Work to complete
Please reproduce the listing verbatim, without its images.

Given information
———

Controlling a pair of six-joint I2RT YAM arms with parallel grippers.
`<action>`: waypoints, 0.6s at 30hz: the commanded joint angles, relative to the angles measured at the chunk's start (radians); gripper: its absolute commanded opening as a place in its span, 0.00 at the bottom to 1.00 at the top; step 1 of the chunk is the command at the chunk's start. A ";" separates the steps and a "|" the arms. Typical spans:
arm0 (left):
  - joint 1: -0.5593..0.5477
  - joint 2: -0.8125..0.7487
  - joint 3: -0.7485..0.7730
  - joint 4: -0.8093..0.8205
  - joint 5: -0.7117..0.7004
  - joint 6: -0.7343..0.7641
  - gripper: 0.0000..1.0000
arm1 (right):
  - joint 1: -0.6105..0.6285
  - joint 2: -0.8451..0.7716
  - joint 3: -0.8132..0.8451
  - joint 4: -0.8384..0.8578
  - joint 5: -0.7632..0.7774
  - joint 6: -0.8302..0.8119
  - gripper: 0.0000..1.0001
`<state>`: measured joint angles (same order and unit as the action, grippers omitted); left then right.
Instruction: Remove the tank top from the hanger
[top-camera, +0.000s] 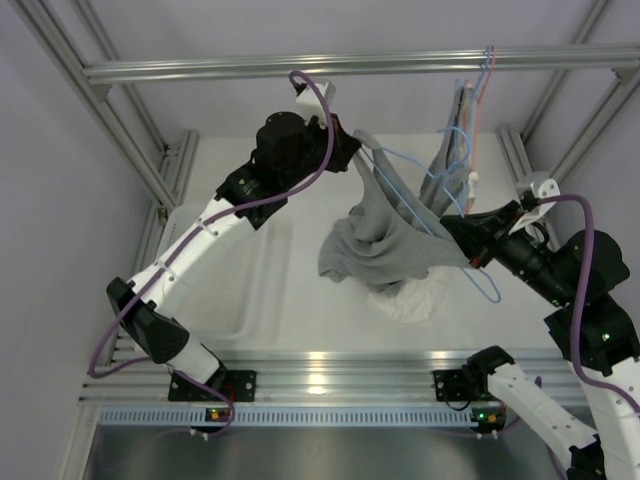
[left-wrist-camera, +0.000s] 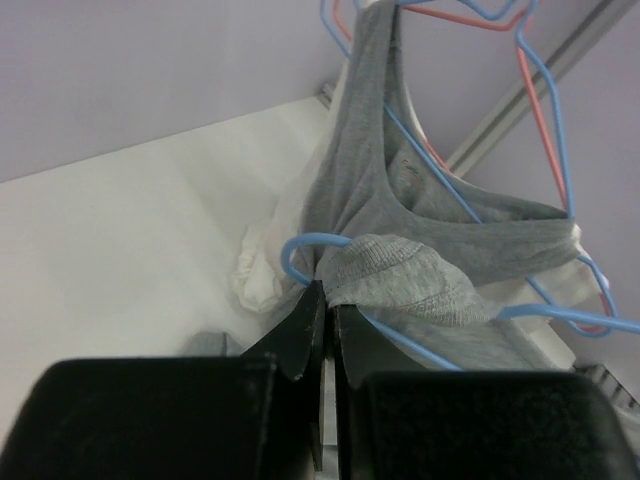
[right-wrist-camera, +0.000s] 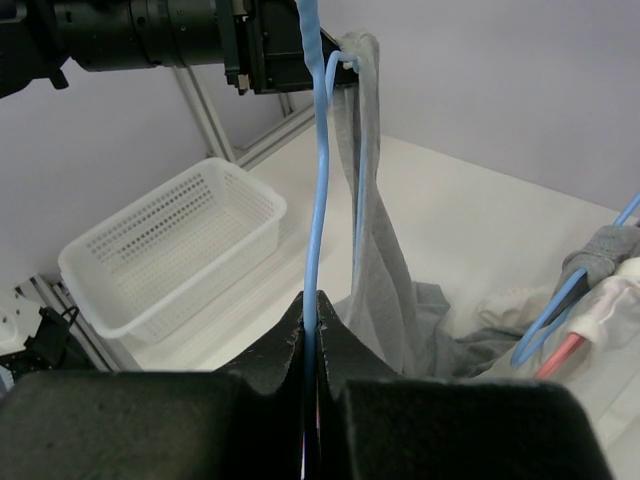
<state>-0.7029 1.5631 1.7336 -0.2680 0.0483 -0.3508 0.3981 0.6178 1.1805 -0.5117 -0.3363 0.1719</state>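
The grey tank top (top-camera: 385, 240) hangs stretched between my two grippers, its lower part bunched on the table. My left gripper (top-camera: 347, 150) is raised and shut on one shoulder strap; in the left wrist view the jaws (left-wrist-camera: 328, 292) pinch the folded grey hem (left-wrist-camera: 400, 275), right beside the curved end of the blue hanger (left-wrist-camera: 297, 245). My right gripper (top-camera: 452, 228) is shut on the blue hanger wire (right-wrist-camera: 318, 200), which rises from between its fingertips (right-wrist-camera: 312, 300). The grey strap (right-wrist-camera: 372, 200) still runs along the hanger arm.
A white cloth (top-camera: 410, 300) lies under the tank top. More hangers, one orange (top-camera: 478, 110), hang with a garment from the top rail (top-camera: 350, 65). A white mesh basket (right-wrist-camera: 170, 250) stands at the table's left. Frame posts flank both sides.
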 joint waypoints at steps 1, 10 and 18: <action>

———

Result
Controlling a pair of six-joint I2RT YAM arms with parallel grippers.
`<action>`: waypoints, 0.6s at 30hz: the commanded joint angles, relative to the angles measured at the chunk's start (radians); gripper: its absolute commanded opening as a place in its span, 0.00 at the bottom to 1.00 at the top; step 1 of the chunk is the command at the chunk's start. A ";" separates the steps and a "|" the arms. Typical spans:
arm0 (left):
  - joint 1: -0.5593..0.5477
  - joint 2: -0.8125..0.7487
  - joint 3: -0.7485..0.7730
  - joint 4: -0.8093..0.8205
  - joint 5: -0.7117..0.7004
  - joint 6: -0.7343..0.7641
  - gripper: 0.0000..1.0000
arm1 (right):
  - joint 1: -0.6105..0.6285
  - joint 2: -0.8451..0.7716
  - joint 3: -0.8132..0.8451
  - joint 4: -0.8384..0.8578
  - joint 5: -0.7632..0.7774
  - joint 6: -0.8302..0.8119
  - gripper: 0.0000..1.0001
`<state>`: measured joint angles (same order and unit as the action, grippers omitted); left then right.
Instruction: Remove the tank top from the hanger
[top-camera, +0.000s] 
[left-wrist-camera, +0.000s] 
[right-wrist-camera, +0.000s] 
<state>-0.7029 1.5631 1.7336 -0.2680 0.0483 -0.3508 0.3981 0.6178 1.1805 -0.5117 -0.3363 0.1719</state>
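The grey tank top (top-camera: 385, 240) hangs stretched between my two grippers, its lower part bunched on the table. My left gripper (top-camera: 347, 150) is raised and shut on one shoulder strap; in the left wrist view the jaws (left-wrist-camera: 328, 292) pinch the folded grey hem (left-wrist-camera: 400, 275), right beside the curved end of the blue hanger (left-wrist-camera: 297, 245). My right gripper (top-camera: 452, 228) is shut on the blue hanger wire (right-wrist-camera: 318, 200), which rises from between its fingertips (right-wrist-camera: 312, 300). The grey strap (right-wrist-camera: 372, 200) still runs along the hanger arm.
A white cloth (top-camera: 410, 300) lies under the tank top. More hangers, one orange (top-camera: 478, 110), hang with a garment from the top rail (top-camera: 350, 65). A white mesh basket (right-wrist-camera: 170, 250) stands at the table's left. Frame posts flank both sides.
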 joint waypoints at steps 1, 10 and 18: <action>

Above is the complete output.